**The task:** When you have read the listing, copy all of it without any change.

·····

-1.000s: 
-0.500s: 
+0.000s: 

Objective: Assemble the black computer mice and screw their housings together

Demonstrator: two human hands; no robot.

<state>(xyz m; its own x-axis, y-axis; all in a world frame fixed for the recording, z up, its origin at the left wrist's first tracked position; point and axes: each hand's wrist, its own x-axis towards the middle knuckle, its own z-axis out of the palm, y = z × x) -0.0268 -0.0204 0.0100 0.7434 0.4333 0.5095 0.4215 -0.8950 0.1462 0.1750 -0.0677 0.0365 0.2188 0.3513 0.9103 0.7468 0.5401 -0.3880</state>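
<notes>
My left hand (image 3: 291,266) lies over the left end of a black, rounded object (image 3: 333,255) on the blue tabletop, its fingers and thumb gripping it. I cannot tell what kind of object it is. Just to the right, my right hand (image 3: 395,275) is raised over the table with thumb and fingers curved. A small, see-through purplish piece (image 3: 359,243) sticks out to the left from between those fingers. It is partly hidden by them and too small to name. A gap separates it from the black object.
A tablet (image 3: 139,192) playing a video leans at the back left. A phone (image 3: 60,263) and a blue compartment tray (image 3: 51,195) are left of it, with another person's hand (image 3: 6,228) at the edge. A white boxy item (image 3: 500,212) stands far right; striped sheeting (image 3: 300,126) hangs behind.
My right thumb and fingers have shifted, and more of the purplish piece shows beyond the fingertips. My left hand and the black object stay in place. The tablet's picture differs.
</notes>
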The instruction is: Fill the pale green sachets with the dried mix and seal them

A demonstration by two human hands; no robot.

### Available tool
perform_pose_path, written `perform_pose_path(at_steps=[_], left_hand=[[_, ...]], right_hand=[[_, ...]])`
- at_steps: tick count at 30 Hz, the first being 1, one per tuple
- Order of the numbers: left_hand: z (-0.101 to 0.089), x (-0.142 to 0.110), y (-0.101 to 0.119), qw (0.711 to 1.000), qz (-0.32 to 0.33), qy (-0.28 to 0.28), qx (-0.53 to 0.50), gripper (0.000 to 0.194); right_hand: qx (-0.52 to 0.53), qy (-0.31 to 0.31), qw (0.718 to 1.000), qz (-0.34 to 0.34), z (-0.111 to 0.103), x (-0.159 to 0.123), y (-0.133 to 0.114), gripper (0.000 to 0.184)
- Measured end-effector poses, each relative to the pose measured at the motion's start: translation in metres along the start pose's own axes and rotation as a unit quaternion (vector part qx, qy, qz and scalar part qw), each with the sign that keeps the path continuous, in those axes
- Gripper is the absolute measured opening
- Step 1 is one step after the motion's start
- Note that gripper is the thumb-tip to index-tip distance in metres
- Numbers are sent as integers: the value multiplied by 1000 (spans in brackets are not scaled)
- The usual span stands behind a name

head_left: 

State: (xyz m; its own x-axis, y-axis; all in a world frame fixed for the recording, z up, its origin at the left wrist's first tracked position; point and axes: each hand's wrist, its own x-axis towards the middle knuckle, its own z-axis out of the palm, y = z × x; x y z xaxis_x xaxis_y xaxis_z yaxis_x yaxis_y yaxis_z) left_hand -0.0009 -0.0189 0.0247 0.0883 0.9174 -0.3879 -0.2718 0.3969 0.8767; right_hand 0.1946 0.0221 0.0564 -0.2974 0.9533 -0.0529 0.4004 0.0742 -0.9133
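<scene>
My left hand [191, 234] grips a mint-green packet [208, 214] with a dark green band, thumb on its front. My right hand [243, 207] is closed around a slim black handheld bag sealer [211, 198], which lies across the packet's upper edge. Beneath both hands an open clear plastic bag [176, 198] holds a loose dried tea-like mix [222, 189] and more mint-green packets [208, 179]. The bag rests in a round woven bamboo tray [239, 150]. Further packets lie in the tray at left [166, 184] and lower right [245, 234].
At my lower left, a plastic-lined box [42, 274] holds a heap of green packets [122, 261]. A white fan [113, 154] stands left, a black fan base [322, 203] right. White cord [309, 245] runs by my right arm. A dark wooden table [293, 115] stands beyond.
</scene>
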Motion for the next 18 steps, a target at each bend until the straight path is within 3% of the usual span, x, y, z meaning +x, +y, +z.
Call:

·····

**Reply:**
-1.000s: 
-0.500s: 
+0.000s: 

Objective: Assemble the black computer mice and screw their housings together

Demonstrator: two human hands; no robot.

<state>(xyz m; its own x-axis, y-axis; all in a world frame fixed for the recording, z up, its origin at the left wrist's first tracked position; point and axes: each hand's wrist, its own x-axis towards the middle knuckle, its own z-axis out of the palm, y = z × x) -0.0268 -0.0204 0.0100 0.7434 0.4333 0.5095 0.4215 -0.8950 0.1462 0.1750 -0.0677 0.0365 0.2188 0.3513 0.9103 0.7468 0.5401 -0.3880</state>
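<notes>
My left hand (image 3: 291,266) lies over the left end of a black, rounded object (image 3: 333,255) on the blue tabletop, its fingers and thumb gripping it. I cannot tell what kind of object it is. Just to the right, my right hand (image 3: 395,275) is raised over the table with thumb and fingers curved. A small, see-through purplish piece (image 3: 359,243) sticks out to the left from between those fingers. It is partly hidden by them and too small to name. A gap separates it from the black object.
A tablet (image 3: 139,192) playing a video leans at the back left. A phone (image 3: 60,263) and a blue compartment tray (image 3: 51,195) are left of it, with another person's hand (image 3: 6,228) at the edge. A white boxy item (image 3: 500,212) stands far right; striped sheeting (image 3: 300,126) hangs behind.
My right thumb and fingers have shifted, and more of the purplish piece shows beyond the fingertips. My left hand and the black object stay in place. The tablet's picture differs.
</notes>
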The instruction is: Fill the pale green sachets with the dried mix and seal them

A demonstration by two human hands; no robot.

### Available tool
perform_pose_path, written `perform_pose_path(at_steps=[_], left_hand=[[_, ...]], right_hand=[[_, ...]])`
- at_steps: tick count at 30 Hz, the first being 1, one per tuple
- Order of the numbers: left_hand: z (-0.101 to 0.089), x (-0.142 to 0.110), y (-0.101 to 0.119), qw (0.711 to 1.000), qz (-0.32 to 0.33), qy (-0.28 to 0.28), qx (-0.53 to 0.50), gripper (0.000 to 0.194); right_hand: qx (-0.52 to 0.53), qy (-0.31 to 0.31), qw (0.718 to 1.000), qz (-0.34 to 0.34), z (-0.111 to 0.103), x (-0.159 to 0.123), y (-0.133 to 0.114), gripper (0.000 to 0.184)
- Measured end-effector poses, each relative to the pose measured at the motion's start: translation in metres along the start pose's own axes and rotation as a unit quaternion (vector part qx, qy, qz and scalar part qw), each with the sign that keeps the path continuous, in those axes
- Gripper is the absolute measured opening
- Step 1 is one step after the motion's start
- Note that gripper is the thumb-tip to index-tip distance in metres
- Numbers are sent as integers: the value multiplied by 1000 (spans in brackets are not scaled)
- The usual span stands behind a name

head_left: 

State: (xyz m; its own x-axis, y-axis; all in a world frame fixed for the recording, z up, its origin at the left wrist's first tracked position; point and axes: each hand's wrist, its own x-axis towards the middle knuckle, its own z-axis out of the palm, y = z × x; x y z xaxis_x xaxis_y xaxis_z yaxis_x yaxis_y yaxis_z) left_hand -0.0009 -0.0189 0.0247 0.0883 0.9174 -0.3879 -0.2718 0.3969 0.8767; right_hand 0.1946 0.0221 0.0564 -0.2974 0.9533 -0.0529 0.4004 0.0742 -0.9133
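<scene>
My left hand [191, 234] grips a mint-green packet [208, 214] with a dark green band, thumb on its front. My right hand [243, 207] is closed around a slim black handheld bag sealer [211, 198], which lies across the packet's upper edge. Beneath both hands an open clear plastic bag [176, 198] holds a loose dried tea-like mix [222, 189] and more mint-green packets [208, 179]. The bag rests in a round woven bamboo tray [239, 150]. Further packets lie in the tray at left [166, 184] and lower right [245, 234].
At my lower left, a plastic-lined box [42, 274] holds a heap of green packets [122, 261]. A white fan [113, 154] stands left, a black fan base [322, 203] right. White cord [309, 245] runs by my right arm. A dark wooden table [293, 115] stands beyond.
</scene>
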Motion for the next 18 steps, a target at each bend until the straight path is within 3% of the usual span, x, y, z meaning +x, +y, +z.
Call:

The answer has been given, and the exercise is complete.